Complementing the academic classes, a weekly leadership laboratory introduces students to U.S. Air Force customs, courtesies, drills, ceremonies, and lifestyles. Guest lecturers, seminars, briefings, videos, and practical experience are also included.

For participants in the program, Field Training typically occurs during the summer between the sophomore and junior years and lasts two weeks. Field training is conducted at Maxwell Air Force Base, Alabama and allows the cadet to see U.S. Air Force life firsthand. Room, board, and travel expenses are provided. Successful completion of Field Training grants entry into the POC.
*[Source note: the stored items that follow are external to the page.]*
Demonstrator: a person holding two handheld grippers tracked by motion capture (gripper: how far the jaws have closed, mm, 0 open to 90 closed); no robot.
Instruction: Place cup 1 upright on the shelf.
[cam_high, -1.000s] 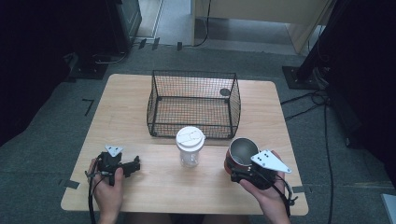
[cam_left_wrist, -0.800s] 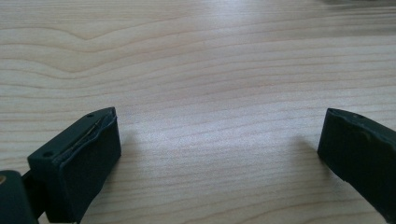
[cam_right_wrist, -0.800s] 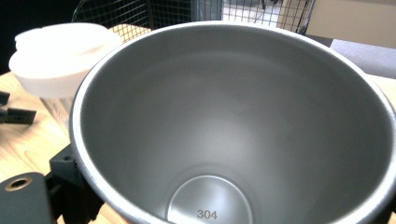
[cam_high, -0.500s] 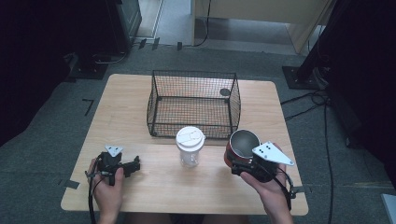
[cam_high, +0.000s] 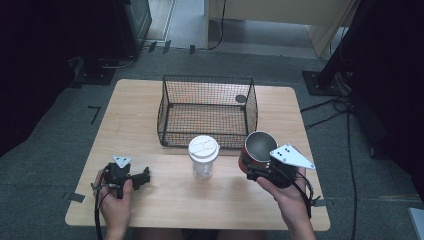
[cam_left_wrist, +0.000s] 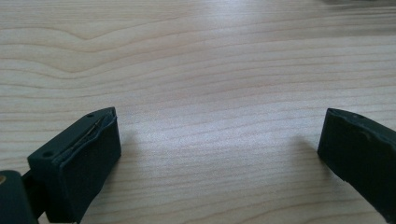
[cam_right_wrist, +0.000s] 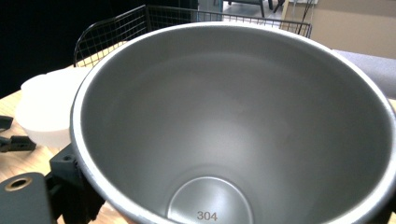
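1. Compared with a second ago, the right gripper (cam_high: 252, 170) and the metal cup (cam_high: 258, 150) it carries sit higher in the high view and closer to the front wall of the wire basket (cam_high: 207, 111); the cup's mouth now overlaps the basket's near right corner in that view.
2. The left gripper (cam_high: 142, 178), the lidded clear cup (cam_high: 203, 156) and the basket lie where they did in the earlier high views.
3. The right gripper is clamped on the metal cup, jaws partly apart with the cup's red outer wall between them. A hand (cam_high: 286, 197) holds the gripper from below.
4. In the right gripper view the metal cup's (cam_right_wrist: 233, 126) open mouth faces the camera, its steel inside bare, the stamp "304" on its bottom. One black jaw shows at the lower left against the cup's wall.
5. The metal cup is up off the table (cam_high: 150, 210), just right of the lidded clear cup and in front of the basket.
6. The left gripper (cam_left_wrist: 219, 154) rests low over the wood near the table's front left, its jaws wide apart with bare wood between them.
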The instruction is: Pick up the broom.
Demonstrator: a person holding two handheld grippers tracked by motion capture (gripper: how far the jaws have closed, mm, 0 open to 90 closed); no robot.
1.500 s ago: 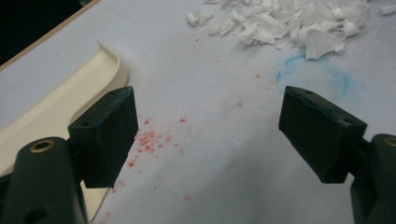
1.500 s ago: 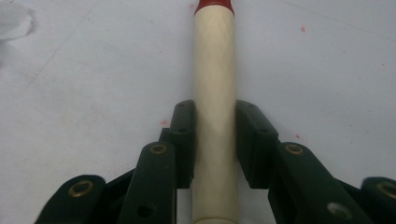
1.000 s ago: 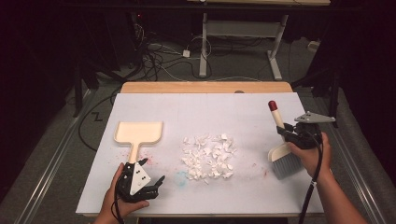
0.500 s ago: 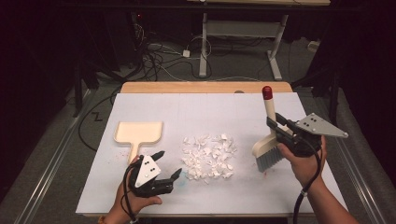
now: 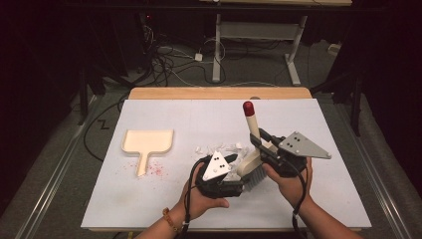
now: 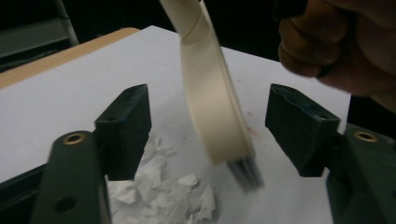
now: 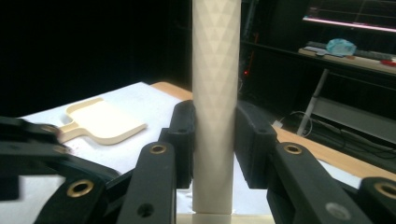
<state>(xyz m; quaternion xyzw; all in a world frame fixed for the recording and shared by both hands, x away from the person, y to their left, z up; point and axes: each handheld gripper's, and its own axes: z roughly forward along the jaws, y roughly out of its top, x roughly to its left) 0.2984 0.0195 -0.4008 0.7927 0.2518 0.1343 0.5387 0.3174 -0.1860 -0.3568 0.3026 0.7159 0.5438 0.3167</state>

Entry into the POC during the junior year of the four-year AFROTC program is competitive. Factors considered include leadership potential, academic performance, Field Training evaluations, and results of a physical examination and a physical fitness test. Students must be in good academic standing with their university, have demonstrated motivation and potential for success as U.S. Air Force officers, and meet U.S. Air Force physical standards. POC students are expected to plan and conduct a leadership laboratory once a week. The time required varies depending on the responsibilities of the individual POC student.

Graduate Law Programs

Students already attending law school wishing to serve as Air Force Judge Advocate Generals (JAGs) may apply for the program through the Air Force JAG website. Officer training will be provided by the AFROTC detachment at an accelerated pace to meet Air Force recruiting goals.


Academic scholarships are available for those who qualify. The College Scholarship Program consists of tuition, textbooks, required fees, and a $300–500-per-month, tax-free stipend. Most scholarships are awarded for three or four years. Applications are accepted starting the summer before senior year in high school. Application forms are available online at the Air Force ROTC website. Four-year scholarship applications are due by December 1 of the student’s senior year in high school with follow-up paperwork due by January 12.

Scholarships may also be available for students through the in-college scholarship program. To compete for one of these, you will be scored on GPA, physical fitness assessment, detachment commander ranking, and medical qualification.

Most scholarships are awarded to those majoring in engineering or scientific disciplines and foreign languages. Award of one of the types of scholarships noted above carries with it the mutual expectation that the cadet will perform duties relating to his or her major once on active duty; e.g., engineering majors normally work as engineers.

Additional information on AFROTC scholarship opportunities can be found on the Air Force ROTC website.

After Commissioning

Upon graduation from the University and completion of AFROTC courses, cadets are eligible for commissioning as second lieutenants in the U.S. Air Force. All AFROTC graduates are expected to serve on active duty. When their active duty service commitment is complete, officers may either continue on in career status or return to civilian life.

For non-flying officers, military assignments are made based on the officer’s interests, the needs of the Air Force, and academic background. Every effort is made to match the graduate with the job he or she is most interested in pursuing.

Those who want to attend graduate school may apply for an educational delay from active duty. Selection for an educational delay is based primarily on the strength of the applicant’s undergraduate academic record and the needs of the U.S. Air Force.